Он всю жизнь летал. Со времен летной офицерской школы в Торуни, где он прославился героическим, по мнению одних, и дурацким, по мнению других, поступком: он стал первым и единственным в истории пилотом, который пролетел на биплане под железнодорожным мостом через Вислу. Сделал он это только для того, чтобы произвести впечатление на девушку, которая ему нравилась. Сперва его собирались исключить из школы, но ограничились разжалованием. Потом, в сентябре тридцать девятого, была проигранная битва за Варшаву. А когда перед капитуляцией Варшавы они взрывали свои самолеты, чтобы те не достались немцам, он дал себе слово, что отомстит. И клятву сдержал. Он добрался до Англии, летал в 306-м дивизионе, так называемом Торуньском, и на корпусе своего «спитфайра» велел по-польски, чтобы не поняли англичане, написать: «Фрицы, я вас разъебу за Варшаву». В своем дивизионе он больше всех сбил «мессершмитов». Воевал он в британской форме, но с польским орлом на фуражке. Когда Черчилль произносил свои знаменитые слова: «Никогда еще столь многие не были обязаны столь немногим», он имел в виду главным образом таких, как Казимеж Секерка. После войны Секерка остался в британских ВВС. Англичане сами попросили его. И он согласился при одном условии: его не освободят от польской присяги, которую он принял, вступая в 306-й дивизион.
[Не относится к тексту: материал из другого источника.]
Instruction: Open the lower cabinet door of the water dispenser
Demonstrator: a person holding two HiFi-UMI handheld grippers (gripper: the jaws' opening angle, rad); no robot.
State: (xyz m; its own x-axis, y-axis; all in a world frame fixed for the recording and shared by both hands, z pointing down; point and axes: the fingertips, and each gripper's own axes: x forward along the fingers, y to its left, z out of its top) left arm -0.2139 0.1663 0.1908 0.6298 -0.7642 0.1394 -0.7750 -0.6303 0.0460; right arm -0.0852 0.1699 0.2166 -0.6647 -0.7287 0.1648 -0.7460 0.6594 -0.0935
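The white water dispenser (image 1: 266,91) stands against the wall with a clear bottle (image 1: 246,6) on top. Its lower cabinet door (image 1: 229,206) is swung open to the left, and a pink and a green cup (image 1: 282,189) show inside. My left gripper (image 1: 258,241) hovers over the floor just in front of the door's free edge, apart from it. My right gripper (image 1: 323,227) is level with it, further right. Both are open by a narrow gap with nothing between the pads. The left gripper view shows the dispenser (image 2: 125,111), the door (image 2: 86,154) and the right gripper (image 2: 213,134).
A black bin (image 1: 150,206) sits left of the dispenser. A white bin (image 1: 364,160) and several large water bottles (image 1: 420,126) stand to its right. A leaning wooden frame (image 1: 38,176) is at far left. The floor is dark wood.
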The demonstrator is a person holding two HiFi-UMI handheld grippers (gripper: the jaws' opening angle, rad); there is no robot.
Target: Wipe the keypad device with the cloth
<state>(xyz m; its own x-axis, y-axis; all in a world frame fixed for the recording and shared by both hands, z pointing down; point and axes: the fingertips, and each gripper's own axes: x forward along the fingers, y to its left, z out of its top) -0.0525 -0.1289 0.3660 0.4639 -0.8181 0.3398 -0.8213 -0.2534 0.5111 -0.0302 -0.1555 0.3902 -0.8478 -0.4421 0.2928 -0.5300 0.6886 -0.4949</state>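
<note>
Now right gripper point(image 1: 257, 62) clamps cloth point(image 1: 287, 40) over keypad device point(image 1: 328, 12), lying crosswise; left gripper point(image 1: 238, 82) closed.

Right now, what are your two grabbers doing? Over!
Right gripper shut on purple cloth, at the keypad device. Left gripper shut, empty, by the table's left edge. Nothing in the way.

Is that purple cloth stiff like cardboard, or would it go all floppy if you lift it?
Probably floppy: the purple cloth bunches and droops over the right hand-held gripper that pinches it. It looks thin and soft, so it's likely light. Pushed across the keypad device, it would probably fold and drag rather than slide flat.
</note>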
Начинал он лейтенантом, а стал полковником британских ВВС. Colonel Siekierka, the wild from Poland, дикарь из Польши. Так его называли…
Он до конца сам ездил на военный аэродром. Не хотел, чтобы Шила отвозила его, как какого-нибудь калеку, на своей машине. В последний раз он поехал туда за три месяца до смерти. А когда вернулся, так ослаб, что не смог сам вылезти из машины. В этом состоянии он запарковал ее, как сумел. На заднем сиденье «форда» все так же лежит его офицерская фуражка из Польши, которую он всегда возил в машине как память. Он рисковал жизнью, когда во время войны пробирался с нею через Румынию, а потом Францию в Англию. В выдвинутой пепельнице лежит окурок его последней сигареты. На переднем сиденье лежит газета, которую он читал в тот день, стоя в дорожных пробках. В магнитофоне кассета, которую он тогда слушал. А на полу в машине разбросаны остальные кассеты. Подписанные его рукой. Все без исключения с записями опер, а оперу он обожал, она была его единственной, кроме полетов, страстью. Иногда, когда просила Шила или когда он выпивал лишку, Казимеж пел ей фрагменты арий. На всех языках. А иногда рассказывал либретто. В его комнате свыше восьмисот пластинок. Большинство из них он переписал на кассеты и возил с собой в машине. В перчаточном ящике лежат его дорожные карты. Одна из этих карт – Польши. И всегда самого последнего выпуска. Хотя он понимал, что из-за послевоенного раздела мира и непроницаемого железного занавеса его, офицера британских ВВС, никогда в Польшу не впустят, но все равно возил эту карту с собой.